Before Max’s escape, Renfro and her team of conscienceless scientists — the Nazis might have relished having these “mad doctors” on staff — had injected Max with the virus, which was harmful to only one person on earth: Logan Cale. If Max and Logan touched in any way, he would get the virus... or rather, the virus would get him: Logan would die within twenty-four hours.
For this reason, the two were careful not to touch, and both constantly wore gloves, and long pants in the warmest of weather... and even in intimate situations like this one, as they sat in the restaurant in a booth, the couple kept a respectful distance, like a middle-school boy and girl on a first date.

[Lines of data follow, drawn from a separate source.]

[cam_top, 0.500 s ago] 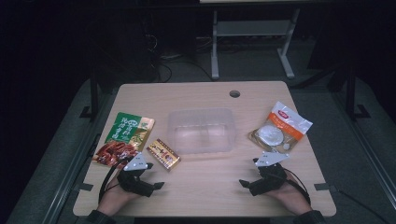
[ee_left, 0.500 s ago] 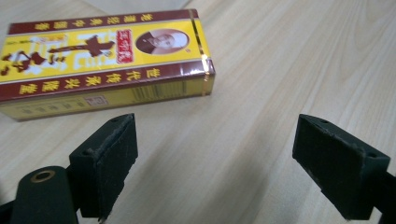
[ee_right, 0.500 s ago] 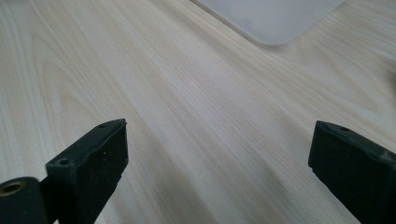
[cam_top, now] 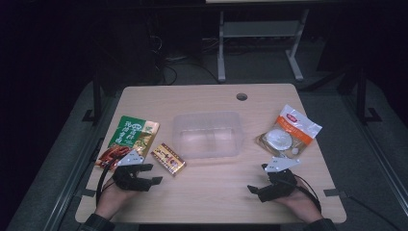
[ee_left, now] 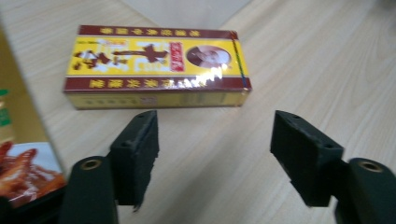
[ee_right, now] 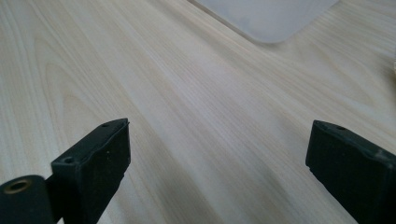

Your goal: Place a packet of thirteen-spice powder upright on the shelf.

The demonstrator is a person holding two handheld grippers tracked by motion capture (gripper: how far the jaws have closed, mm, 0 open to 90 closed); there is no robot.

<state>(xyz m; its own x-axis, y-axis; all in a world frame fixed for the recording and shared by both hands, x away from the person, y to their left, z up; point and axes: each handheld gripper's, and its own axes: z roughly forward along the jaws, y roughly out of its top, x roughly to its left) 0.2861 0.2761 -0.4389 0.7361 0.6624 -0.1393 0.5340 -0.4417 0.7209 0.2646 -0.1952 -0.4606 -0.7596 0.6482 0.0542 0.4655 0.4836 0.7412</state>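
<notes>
A small yellow and dark red box (cam_top: pixel 168 158) (ee_left: pixel 156 65) lies flat on the wooden table (cam_top: pixel 211 192), left of centre. My left gripper (cam_top: pixel 152 174) (ee_left: pixel 215 119) rests low on the table just short of the box, open, with bare wood between its jaws. My right gripper (cam_top: pixel 256 178) (ee_right: pixel 219 126) sits near the front right, open wide over bare wood. A clear plastic container (cam_top: pixel 207 134) (ee_right: pixel 271 18) stands in the middle of the table, beyond both grippers. A hand holds each gripper from the near edge.
A green and red snack packet (cam_top: pixel 127 139) (ee_left: pixel 23 163) lies at the left, close to my left gripper. A clear bag with a white round item and an orange label (cam_top: pixel 287 134) lies at the right. The table has a cable hole (cam_top: pixel 241 96) at the back.
</notes>
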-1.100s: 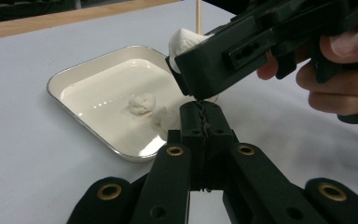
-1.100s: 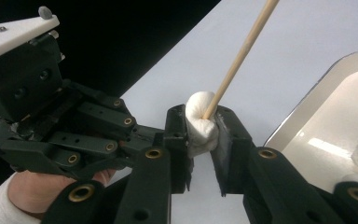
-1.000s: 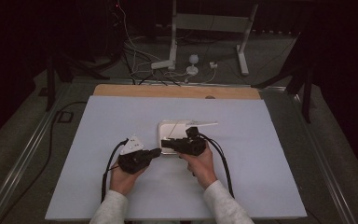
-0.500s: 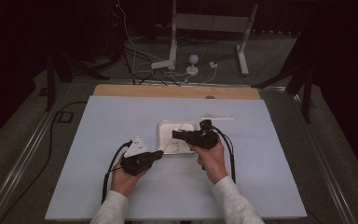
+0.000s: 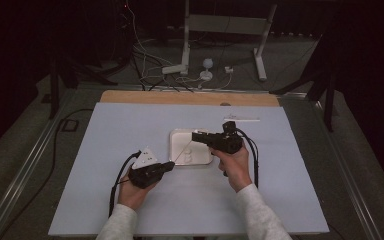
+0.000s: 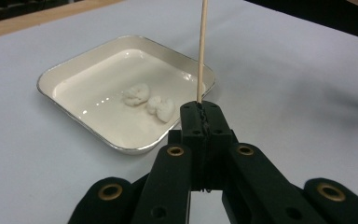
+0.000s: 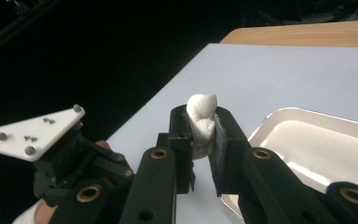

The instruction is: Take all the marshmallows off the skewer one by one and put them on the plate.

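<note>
A square white tray (image 5: 176,149) lies mid-table. In the left gripper view the tray (image 6: 51,77) holds two white soft lumps (image 6: 136,93) (image 6: 161,108). My left gripper (image 6: 200,112) is shut on a thin wooden skewer (image 6: 201,51) that points up and away over the tray's near corner. In the high view the left gripper (image 5: 169,165) sits just left of the tray. My right gripper (image 7: 203,128) is shut on a third white lump (image 7: 201,114), lifted above the tray (image 7: 307,135). In the high view the right gripper (image 5: 196,135) points left over the tray's far right side.
A white strip (image 5: 241,118) lies on the pale sheet behind the right hand. A wooden board edge (image 5: 190,98) runs along the table's far side. Stand legs and cables (image 5: 185,65) are on the floor beyond. Metal rails (image 5: 25,165) flank the table.
My right gripper has risen and drifted right and farther back over the tray, carrying the white lump. The left gripper with the skewer has stayed put.
</note>
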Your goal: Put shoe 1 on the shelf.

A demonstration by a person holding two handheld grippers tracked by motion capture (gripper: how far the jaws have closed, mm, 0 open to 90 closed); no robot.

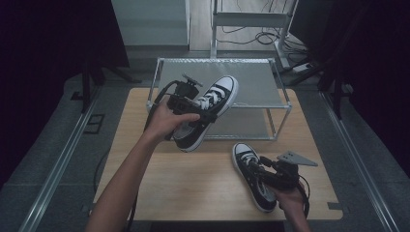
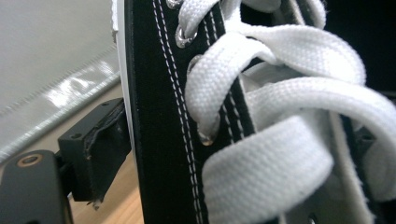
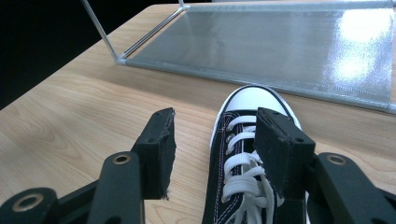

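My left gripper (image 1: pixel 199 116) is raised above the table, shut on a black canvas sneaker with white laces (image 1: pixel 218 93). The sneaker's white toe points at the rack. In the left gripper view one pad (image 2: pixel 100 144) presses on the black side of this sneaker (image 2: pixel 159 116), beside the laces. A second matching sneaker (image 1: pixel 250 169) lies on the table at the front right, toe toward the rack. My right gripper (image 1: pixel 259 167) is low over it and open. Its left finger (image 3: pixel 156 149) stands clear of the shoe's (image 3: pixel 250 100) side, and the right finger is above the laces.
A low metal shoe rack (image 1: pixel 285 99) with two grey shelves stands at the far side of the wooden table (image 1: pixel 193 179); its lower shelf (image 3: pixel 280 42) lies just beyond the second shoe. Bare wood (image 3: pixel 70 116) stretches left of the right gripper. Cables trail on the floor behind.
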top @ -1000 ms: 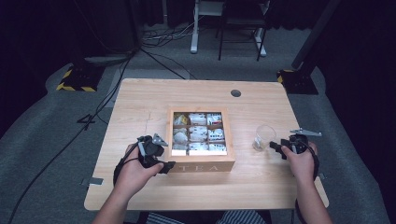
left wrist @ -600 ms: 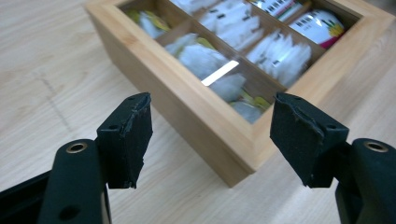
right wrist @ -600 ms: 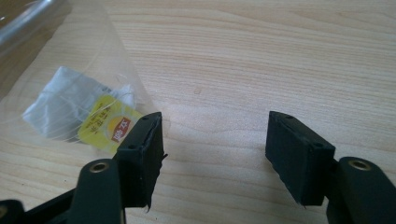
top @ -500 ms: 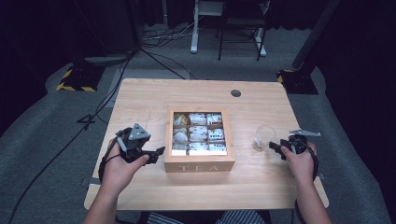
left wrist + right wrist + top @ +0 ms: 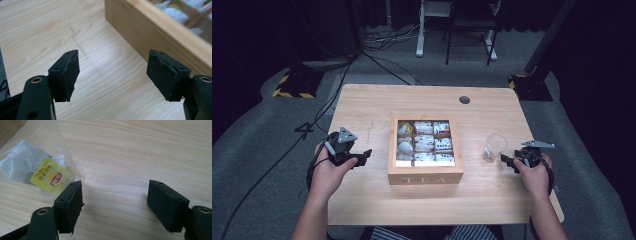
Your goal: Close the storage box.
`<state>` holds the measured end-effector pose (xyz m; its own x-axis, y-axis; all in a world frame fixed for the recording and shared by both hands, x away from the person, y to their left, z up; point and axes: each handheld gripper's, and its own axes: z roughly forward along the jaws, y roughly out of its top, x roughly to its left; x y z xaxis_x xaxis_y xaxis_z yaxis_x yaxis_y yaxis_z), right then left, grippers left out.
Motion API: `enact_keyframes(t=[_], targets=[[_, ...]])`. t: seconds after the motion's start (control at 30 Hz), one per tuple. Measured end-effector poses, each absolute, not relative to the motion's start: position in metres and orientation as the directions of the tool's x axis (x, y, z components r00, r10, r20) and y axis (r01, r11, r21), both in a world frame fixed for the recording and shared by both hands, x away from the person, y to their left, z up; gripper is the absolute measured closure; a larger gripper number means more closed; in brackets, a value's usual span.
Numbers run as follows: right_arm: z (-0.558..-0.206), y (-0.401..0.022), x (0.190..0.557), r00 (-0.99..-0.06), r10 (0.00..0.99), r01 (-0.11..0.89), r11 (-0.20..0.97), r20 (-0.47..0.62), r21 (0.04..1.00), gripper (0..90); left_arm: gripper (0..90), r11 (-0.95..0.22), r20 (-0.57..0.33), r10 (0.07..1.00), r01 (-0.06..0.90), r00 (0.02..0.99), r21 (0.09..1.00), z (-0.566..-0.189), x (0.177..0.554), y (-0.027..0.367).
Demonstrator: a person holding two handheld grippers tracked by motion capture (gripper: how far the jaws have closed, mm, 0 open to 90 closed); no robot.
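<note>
High view overlooks table [image 5: 362, 200]; claw cameras hover close.

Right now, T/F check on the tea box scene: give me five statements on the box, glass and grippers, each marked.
1. The tea box has its lid shut. False: it is open, tea bags show in its compartments.
2. The glass stands between the box and the right gripper. True.
3. The left gripper holds a tea bag. False: its jaws are open, with bare table between them.
4. A tea bag with a yellow tag is in the glass. True.
5. The right gripper is shut on the glass. False: its jaws are open beside it.
</note>
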<state>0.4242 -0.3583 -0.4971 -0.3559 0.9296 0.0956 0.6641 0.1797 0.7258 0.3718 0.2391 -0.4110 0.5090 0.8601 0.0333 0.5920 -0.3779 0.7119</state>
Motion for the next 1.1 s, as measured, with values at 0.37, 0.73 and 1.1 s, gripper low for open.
enact_keyframes(t=[0.37,0.73,1.1], targets=[[-0.503,-0.356,0.425,-0.38,0.925,0.62,0.256,-0.002,0.742,20.3,27.2,-0.296,-0.024,0.896,0.638,0.443,0.711,-0.444,0.392,0.262],[-0.503,-0.356,0.425,-0.383,0.924,0.619,0.258,-0.002,0.742,19.7,27.9,-0.274,-0.048,0.904,0.663,0.424,0.696,-0.477,0.403,0.267],[-0.503,-0.356,0.425,-0.383,0.924,0.62,0.258,-0.001,0.741,19.7,28.4,-0.256,-0.055,0.913,0.671,0.405,0.696,-0.493,0.408,0.263]])
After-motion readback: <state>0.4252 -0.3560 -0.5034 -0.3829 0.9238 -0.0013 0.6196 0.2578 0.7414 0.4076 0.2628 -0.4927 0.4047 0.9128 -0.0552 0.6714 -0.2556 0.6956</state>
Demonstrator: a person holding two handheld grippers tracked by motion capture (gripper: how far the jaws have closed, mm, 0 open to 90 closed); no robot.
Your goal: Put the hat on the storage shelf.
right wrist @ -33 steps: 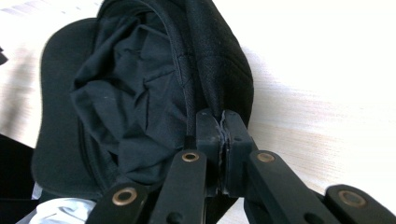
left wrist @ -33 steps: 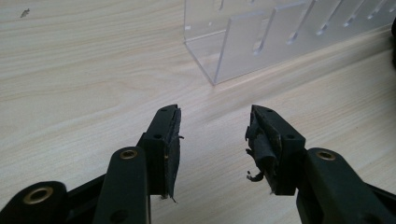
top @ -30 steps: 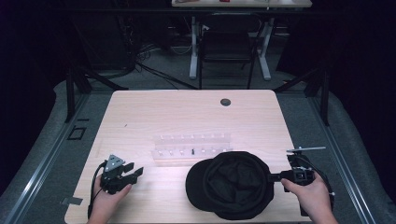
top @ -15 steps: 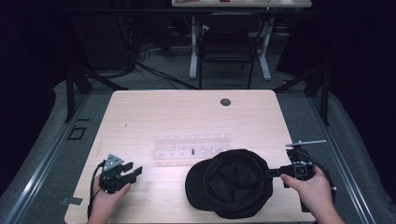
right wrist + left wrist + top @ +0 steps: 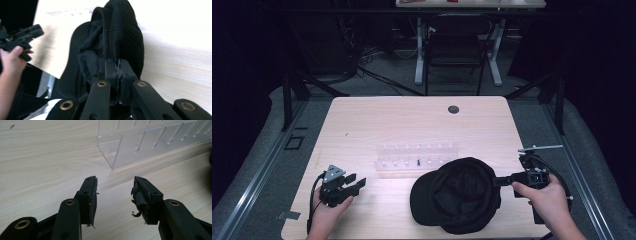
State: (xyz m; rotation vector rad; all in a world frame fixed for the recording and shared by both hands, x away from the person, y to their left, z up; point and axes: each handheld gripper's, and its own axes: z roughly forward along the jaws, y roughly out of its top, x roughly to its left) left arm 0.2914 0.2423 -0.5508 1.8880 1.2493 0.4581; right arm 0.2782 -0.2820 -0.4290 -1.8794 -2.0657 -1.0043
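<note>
High view: fixed overhead, looks forward and down over the whole bench [image 5: 362, 120]. Left gripper view: low and close, faces the clear rack [image 5: 150, 142], also mid-frame in the high view. Right gripper view: close on the black cap [image 5: 120, 35], left gripper [image 5: 22, 37] upper left.

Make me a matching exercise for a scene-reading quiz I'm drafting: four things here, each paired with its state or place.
Things:
1. left gripper
2. right gripper
3. black fabric cap
4. clear plastic rack

States:
A. stands mid-table, untouched
B. fingers shut on fabric
C. pinched at its rim
D. fingers apart, nothing between

Pairs: 1-D, 2-B, 3-C, 4-A
</note>
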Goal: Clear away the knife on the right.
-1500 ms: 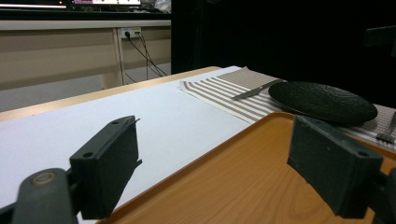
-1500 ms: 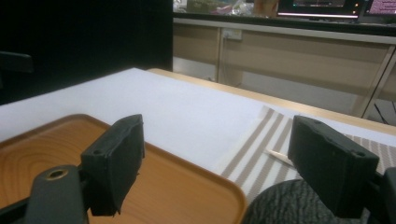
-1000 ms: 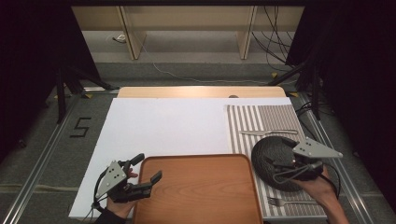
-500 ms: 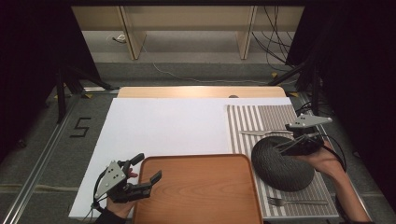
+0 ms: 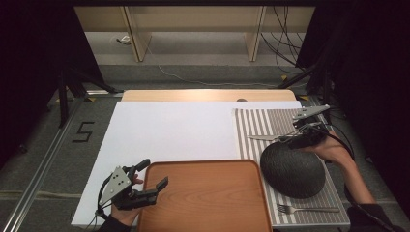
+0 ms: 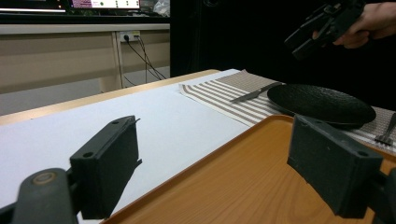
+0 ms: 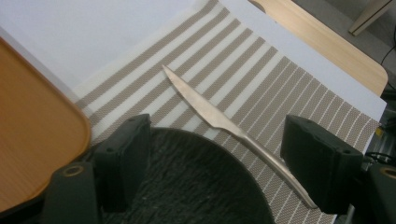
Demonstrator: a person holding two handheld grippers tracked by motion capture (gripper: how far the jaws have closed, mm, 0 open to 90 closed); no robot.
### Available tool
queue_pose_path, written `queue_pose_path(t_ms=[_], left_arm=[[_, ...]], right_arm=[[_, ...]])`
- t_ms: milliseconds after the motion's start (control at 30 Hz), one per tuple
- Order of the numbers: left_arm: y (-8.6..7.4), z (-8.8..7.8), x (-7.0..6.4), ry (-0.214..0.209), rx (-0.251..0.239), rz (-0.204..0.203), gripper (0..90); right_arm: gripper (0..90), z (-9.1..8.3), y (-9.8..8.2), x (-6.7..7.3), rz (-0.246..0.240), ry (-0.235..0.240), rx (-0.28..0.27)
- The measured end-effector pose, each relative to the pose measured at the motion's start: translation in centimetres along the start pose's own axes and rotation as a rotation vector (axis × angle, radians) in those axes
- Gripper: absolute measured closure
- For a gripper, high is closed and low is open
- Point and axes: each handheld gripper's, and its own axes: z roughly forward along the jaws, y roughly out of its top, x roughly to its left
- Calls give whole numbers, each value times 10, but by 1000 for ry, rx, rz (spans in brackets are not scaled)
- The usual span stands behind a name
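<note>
The left gripper (image 5: 153, 176), jaws apart and empty, rests at the orange wooden tray's (image 5: 208, 198) 9 o'clock edge. At the tray's 3 o'clock lies the dark textured round plate (image 5: 291, 169); over its 12 o'clock rim hovers the right gripper (image 7: 218, 172), jaws spread wide. The slim metal knife (image 7: 224, 126) lies on the striped placemat (image 5: 270, 123) just beyond that rim, its handle running between the jaws; lower squarely over the handle before closing. Whether the handle touches the rim is unclear, and the metal fork (image 5: 307, 209) is barely legible
</note>
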Motion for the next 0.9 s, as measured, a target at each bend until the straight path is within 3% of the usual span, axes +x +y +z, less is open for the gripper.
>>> queue_pose_path(t_ms=[500, 733, 900], left_arm=[[0, 0, 1, -3, -2, -7, 158], [0, 0, 0, -5, -6, -5, 158], [0, 0, 0, -4, -4, -9, 159]], right_arm=[[263, 28, 7, -31, 25, -27, 116], [285, 54, 3, -44, 30, -16, 214], [298, 68, -1, -50, 34, -17, 252]])
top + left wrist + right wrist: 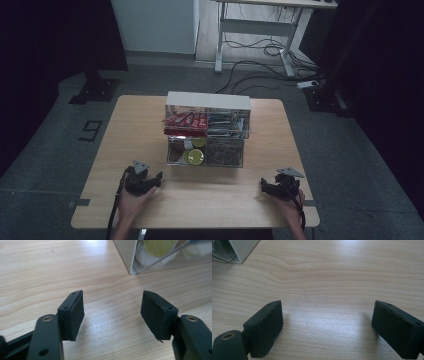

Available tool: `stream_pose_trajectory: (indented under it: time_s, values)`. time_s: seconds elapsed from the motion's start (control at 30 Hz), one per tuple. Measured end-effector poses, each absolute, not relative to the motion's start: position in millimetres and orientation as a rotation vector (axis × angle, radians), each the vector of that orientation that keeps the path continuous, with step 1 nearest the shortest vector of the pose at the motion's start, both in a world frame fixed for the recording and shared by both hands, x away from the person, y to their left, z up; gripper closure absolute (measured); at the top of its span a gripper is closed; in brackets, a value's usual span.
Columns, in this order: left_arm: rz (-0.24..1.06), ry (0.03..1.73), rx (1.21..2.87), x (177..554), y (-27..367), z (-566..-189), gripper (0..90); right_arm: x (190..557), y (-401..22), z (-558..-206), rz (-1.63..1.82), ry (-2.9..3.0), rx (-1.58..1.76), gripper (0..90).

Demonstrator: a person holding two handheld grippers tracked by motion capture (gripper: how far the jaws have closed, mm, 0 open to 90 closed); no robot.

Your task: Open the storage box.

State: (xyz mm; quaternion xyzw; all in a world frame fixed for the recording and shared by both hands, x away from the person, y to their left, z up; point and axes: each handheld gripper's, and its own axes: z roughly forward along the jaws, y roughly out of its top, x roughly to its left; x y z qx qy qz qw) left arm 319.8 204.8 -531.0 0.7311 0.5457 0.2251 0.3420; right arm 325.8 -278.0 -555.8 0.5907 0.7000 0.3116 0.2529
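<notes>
Grippers rest near the tabletop's [130, 130] front edge — left gripper [156, 180] and right gripper [263, 186] both gape, nothing between their jaws. Clear drawer organiser [207, 130] sits beyond them, nearer the far edge — closest to the left one.

1. On the floor [60, 150] to the left of my desk [130, 130] I read one mark, a dark figure "9" [90, 130] laid out in tape on the grey surface.
2. The red packets [184, 121] in the upper left compartment of the clear organizer [207, 130] carry print, but it is too small and blurred for me to read.
3. Along my own fingers, in both gripper views, I find no lettering on the wood or on the organizer's corner.
</notes>
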Motion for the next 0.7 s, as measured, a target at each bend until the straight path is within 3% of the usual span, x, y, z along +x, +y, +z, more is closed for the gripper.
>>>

Earlier this year they got a firsthand look at what the virus could do if it went unchecked. During Max’s capture of Kelpy — the chameleon-boy-turned-serial-killer — he had somehow caught the bug. Due to Kelpy’s fixation on Max, his ultimate target had been Logan, his prime goal to “become” Logan and thereby win Max’s affections. When Kelpy started his chameleonlike morphing, turning him into a pseudo-Logan, Max had touched the changeling transgenic, and somehow that had been enough for the virus to be passed on — that is, to be unleashed on Kelpy.